Last week Traci asked me if I had heard about the animator who had died. Now of the 220 feeds I subscribe to in NetNewsWire, a full 60 of those are in a group called “Animation and Comics”, so I should have heard about any news from a variety of artist blogs or industry sources. But I’ve had my head down working on a number of programming projects – both Rails and Cocoa and just keeping up with the never-ending flood of email and Basecamp messages – so that NetNewsWire group was closed, and I was sadly ignorant.
My first question to her: “Was it Ollie?”
And of course it was. Ollie Johnston passed away at the age of 95, the last of Disney’s “Nine Old Men”. See the epic Cartoon Brew post for more. I had blogged about the death of his friend Frank Thomas in 2004, and also of colleague Ward Kimball in 2002.
For those who don’t know me very well, and even many who do, I’ll let you in on a little secret. One day my boss is going to wonder why I don’t answer his emails, and it will be because I’ve thrown the computer in the trash, set my USB devices on fire, and returned to the first passion of my life.

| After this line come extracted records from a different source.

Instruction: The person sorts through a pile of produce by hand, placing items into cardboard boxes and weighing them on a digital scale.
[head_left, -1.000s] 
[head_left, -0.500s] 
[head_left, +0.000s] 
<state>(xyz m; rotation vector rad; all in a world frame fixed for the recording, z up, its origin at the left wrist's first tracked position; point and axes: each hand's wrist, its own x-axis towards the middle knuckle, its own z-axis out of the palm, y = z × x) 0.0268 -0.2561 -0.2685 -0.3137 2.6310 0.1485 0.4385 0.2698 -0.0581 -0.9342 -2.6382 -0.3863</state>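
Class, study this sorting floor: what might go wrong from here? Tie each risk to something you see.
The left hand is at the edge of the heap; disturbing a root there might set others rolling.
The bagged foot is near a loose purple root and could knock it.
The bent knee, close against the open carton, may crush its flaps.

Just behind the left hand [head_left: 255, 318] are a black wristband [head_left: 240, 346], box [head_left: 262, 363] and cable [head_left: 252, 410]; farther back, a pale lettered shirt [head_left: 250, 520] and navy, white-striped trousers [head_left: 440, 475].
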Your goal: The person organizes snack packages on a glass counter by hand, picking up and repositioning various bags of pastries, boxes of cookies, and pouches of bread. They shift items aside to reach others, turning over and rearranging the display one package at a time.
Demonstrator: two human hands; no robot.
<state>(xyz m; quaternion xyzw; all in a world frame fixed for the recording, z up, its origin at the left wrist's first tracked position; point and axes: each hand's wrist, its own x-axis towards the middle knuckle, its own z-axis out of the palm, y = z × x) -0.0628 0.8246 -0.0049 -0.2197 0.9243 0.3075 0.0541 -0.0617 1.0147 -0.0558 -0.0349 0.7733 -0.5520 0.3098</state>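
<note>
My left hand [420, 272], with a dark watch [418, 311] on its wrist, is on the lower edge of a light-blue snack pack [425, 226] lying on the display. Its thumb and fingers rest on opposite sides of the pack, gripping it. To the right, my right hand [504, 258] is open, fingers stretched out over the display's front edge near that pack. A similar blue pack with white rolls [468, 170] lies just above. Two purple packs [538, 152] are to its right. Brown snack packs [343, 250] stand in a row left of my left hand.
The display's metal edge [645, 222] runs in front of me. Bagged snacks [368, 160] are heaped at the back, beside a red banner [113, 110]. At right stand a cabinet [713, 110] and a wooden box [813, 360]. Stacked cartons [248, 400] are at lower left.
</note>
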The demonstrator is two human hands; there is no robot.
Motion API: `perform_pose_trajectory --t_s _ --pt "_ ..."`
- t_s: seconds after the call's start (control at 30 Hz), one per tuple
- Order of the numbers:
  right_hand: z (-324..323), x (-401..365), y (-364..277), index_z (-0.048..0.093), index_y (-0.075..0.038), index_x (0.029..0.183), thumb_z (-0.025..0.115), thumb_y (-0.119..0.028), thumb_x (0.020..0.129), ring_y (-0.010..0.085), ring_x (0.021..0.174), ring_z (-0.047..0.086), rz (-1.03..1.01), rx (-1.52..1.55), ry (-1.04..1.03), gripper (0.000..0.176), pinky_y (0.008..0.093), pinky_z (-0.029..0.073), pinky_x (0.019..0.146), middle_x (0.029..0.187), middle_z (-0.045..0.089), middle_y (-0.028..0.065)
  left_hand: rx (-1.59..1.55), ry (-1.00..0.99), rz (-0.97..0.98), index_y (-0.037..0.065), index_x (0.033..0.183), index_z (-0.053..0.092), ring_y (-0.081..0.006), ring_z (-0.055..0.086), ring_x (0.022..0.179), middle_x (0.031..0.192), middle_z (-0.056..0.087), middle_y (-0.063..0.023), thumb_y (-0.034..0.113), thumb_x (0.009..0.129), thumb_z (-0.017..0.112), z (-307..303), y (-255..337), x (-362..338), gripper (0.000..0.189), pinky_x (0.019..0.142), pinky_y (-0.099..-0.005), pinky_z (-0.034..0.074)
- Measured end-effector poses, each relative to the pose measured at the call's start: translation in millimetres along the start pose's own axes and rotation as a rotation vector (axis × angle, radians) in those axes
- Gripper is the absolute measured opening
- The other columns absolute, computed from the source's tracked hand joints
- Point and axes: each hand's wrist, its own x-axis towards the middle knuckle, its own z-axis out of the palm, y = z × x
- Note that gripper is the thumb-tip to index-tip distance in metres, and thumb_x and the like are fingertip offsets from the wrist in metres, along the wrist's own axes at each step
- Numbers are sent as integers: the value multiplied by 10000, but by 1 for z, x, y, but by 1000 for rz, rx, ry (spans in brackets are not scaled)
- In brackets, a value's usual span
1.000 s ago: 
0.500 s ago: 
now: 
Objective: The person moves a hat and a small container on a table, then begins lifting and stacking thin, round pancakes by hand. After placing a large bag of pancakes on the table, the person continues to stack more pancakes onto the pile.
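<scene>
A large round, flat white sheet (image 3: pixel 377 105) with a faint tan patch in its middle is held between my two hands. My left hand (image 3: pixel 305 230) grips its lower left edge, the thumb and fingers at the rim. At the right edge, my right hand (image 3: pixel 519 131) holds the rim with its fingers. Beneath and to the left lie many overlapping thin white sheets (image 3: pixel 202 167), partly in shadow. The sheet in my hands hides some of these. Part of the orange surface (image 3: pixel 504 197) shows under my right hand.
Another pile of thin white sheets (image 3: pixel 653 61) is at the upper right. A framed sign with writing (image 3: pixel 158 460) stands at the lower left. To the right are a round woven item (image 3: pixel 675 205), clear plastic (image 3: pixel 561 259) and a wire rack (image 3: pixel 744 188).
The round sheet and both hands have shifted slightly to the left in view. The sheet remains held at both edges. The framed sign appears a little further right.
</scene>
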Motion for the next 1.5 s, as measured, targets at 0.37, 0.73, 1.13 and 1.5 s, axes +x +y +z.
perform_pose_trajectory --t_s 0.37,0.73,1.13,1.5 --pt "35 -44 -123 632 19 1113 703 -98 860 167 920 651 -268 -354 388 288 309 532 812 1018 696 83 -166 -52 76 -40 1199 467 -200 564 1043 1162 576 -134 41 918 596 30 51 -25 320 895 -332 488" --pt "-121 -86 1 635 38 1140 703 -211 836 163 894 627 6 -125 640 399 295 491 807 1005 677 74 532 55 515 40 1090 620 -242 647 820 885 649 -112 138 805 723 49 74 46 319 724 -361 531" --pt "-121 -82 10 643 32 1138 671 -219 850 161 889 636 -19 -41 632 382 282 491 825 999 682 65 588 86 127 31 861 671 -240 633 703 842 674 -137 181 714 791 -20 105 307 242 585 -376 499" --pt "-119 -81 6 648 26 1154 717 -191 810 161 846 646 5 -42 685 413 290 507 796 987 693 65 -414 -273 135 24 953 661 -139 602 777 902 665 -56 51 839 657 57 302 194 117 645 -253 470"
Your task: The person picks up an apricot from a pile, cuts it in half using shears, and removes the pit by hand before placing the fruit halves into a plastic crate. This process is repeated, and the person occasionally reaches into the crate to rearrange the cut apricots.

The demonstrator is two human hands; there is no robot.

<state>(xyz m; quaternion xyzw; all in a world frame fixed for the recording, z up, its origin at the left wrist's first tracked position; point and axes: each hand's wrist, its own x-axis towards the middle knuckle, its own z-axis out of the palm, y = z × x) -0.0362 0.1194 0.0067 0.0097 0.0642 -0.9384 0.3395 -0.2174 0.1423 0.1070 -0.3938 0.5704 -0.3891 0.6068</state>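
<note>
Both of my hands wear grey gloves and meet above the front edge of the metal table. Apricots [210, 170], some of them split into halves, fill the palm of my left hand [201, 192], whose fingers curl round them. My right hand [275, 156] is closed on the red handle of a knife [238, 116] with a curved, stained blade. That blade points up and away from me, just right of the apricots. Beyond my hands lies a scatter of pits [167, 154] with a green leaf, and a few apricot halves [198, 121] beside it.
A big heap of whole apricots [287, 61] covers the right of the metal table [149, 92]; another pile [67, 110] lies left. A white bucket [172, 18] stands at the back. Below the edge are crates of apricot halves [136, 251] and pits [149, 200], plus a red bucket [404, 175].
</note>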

Sure, I have an old-school animation desk (old office 2005 and new office this year, next to computer stuff) and a bunch of paper and sharpened pencils to play with. Sure, I’ll still always love building software, designing user interfaces, and am grateful for the friends I have at work and in the Mac development community. Sure, I can’t support a family and giant mortgage doing silly portraits on the street corner.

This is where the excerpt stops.